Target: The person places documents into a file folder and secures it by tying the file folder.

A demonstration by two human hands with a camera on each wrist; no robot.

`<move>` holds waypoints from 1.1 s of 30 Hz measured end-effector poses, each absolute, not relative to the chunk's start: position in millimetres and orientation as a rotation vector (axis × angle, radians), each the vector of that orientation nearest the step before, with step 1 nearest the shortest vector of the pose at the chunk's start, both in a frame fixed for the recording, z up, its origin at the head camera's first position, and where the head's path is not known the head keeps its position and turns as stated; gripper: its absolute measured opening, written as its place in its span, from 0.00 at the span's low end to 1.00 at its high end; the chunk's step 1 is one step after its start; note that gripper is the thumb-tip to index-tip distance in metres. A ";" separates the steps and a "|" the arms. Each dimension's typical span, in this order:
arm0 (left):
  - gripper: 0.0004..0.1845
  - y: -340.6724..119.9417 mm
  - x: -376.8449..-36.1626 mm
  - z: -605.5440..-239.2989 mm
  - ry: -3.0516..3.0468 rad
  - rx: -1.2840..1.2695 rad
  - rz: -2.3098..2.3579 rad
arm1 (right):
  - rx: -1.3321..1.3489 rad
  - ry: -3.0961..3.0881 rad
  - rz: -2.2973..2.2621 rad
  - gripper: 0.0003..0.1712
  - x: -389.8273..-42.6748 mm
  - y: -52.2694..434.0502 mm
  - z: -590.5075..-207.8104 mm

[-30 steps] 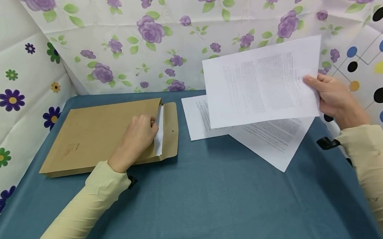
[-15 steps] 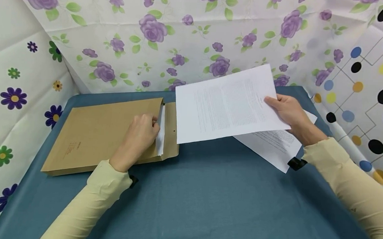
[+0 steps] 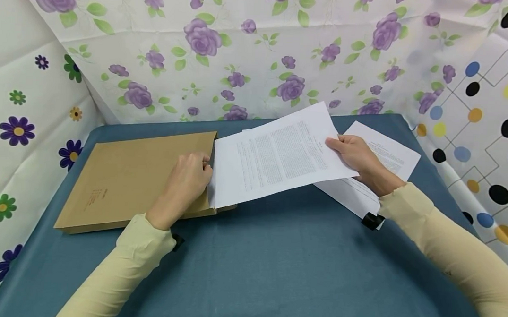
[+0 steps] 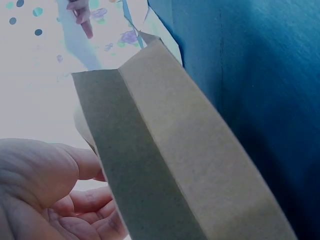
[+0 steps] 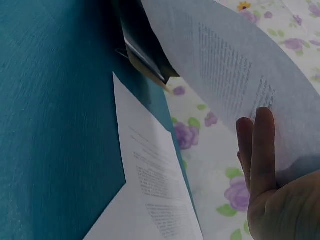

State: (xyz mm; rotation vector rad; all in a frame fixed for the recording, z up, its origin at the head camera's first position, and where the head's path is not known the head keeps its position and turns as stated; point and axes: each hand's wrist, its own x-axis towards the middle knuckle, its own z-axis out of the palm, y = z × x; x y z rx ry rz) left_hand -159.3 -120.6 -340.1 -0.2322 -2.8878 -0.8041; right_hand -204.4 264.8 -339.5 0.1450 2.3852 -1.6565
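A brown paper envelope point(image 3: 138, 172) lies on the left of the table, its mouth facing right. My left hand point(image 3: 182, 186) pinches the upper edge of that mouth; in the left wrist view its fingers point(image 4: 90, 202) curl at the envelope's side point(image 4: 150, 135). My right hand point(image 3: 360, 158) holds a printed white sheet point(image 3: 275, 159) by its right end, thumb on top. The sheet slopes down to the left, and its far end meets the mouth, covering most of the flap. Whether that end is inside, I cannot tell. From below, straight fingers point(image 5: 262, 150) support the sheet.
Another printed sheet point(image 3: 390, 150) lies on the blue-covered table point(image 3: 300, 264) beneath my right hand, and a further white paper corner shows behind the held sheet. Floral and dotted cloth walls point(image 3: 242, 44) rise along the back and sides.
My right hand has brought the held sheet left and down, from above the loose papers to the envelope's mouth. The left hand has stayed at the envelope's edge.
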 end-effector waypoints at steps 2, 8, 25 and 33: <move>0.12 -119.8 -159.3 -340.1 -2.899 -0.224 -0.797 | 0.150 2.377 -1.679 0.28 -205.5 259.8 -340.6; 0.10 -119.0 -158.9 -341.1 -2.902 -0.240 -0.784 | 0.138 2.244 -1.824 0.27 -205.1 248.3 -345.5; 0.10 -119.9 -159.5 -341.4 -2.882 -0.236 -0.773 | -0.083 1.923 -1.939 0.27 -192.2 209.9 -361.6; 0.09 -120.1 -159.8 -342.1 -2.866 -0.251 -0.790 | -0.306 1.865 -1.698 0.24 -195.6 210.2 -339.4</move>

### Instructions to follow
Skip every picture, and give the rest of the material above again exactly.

### Written solution
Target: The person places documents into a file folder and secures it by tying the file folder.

A demonstration by two human hands with a camera on each wrist; no robot.

`<move>` holds waypoints from 1.1 s of 30 Hz measured end-effector poses, each absolute, not relative to the chunk's start: position in millimetres and orientation as a rotation vector (axis × angle, radians), each the vector of that orientation nearest the step before, with step 1 nearest the shortest vector of the pose at the chunk's start, both in a frame fixed for the recording, z up, its origin at the head camera's first position, and where the head's path is not known the head keeps its position and turns as stated; gripper: its absolute measured opening, written as its place in its span, from 0.00 at the span's low end to 1.00 at its high end; the chunk's step 1 is one step after its start; note that gripper is the thumb-tip to index-tip distance in metres. A ";" separates the steps and a "|" the arms. Each dimension's typical span, in this order:
arm0 (left):
  - gripper: 0.0004..0.1845
  - y: -340.6724..119.9417 mm
  - x: -376.8449..-36.1626 mm
  - z: -605.5440..-239.2989 mm
  - ry: -3.0516..3.0468 rad
  - rx: -1.2840..1.2695 rad
  - rz: -2.3098..2.3579 rad
arm1 (right):
  - rx: -1.3321..1.3489 rad
  - ry: -3.0961..3.0881 rad
  - rz: -2.2973..2.2621 rad
  - gripper: 0.0003..0.1712
  - x: -389.8273..-42.6748 mm
  - y: -52.2694..434.0502 mm
  - z: -590.5075..-207.8104 mm

[-30 steps] 
[-15 steps] 
[+0 steps] 
[+0 steps] 
[+0 steps] 

State: (xyz mm; rotation vector rad; all in a frame fixed for the recording, z up, its origin at the head camera's first position, and where the head's path is not known the head keeps its position and turns as stated; point and axes: each hand's wrist, its own x-axis towards the middle knuckle, its own z-axis out of the palm, y = z × x; x y z rx ry rz) left_hand -159.3 -120.6 -340.1 -0.2322 -2.8878 -0.8041; right_hand -204.4 264.8 -339.5 0.1450 2.3852 -1.6565
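A brown paper envelope point(image 3: 138, 172) lies on the left of the table, its mouth facing right. My left hand point(image 3: 182, 186) pinches the upper edge of that mouth; in the left wrist view its fingers point(image 4: 90, 202) curl at the envelope's side point(image 4: 150, 135). My right hand point(image 3: 360, 158) holds a printed white sheet point(image 3: 275, 159) by its right end, thumb on top. The sheet slopes down to the left, and its far end meets the mouth, covering most of the flap. Whether that end is inside, I cannot tell. From below, straight fingers point(image 5: 262, 150) support the sheet.
Another printed sheet point(image 3: 390, 150) lies on the blue-covered table point(image 3: 300, 264) beneath my right hand, and a further white paper corner shows behind the held sheet. Floral and dotted cloth walls point(image 3: 242, 44) rise along the back and sides.
My right hand has brought the held sheet left and down, from above the loose papers to the envelope's mouth. The left hand has stayed at the envelope's edge.
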 end-effector waypoints at steps 2, 8, 25 and 33: <move>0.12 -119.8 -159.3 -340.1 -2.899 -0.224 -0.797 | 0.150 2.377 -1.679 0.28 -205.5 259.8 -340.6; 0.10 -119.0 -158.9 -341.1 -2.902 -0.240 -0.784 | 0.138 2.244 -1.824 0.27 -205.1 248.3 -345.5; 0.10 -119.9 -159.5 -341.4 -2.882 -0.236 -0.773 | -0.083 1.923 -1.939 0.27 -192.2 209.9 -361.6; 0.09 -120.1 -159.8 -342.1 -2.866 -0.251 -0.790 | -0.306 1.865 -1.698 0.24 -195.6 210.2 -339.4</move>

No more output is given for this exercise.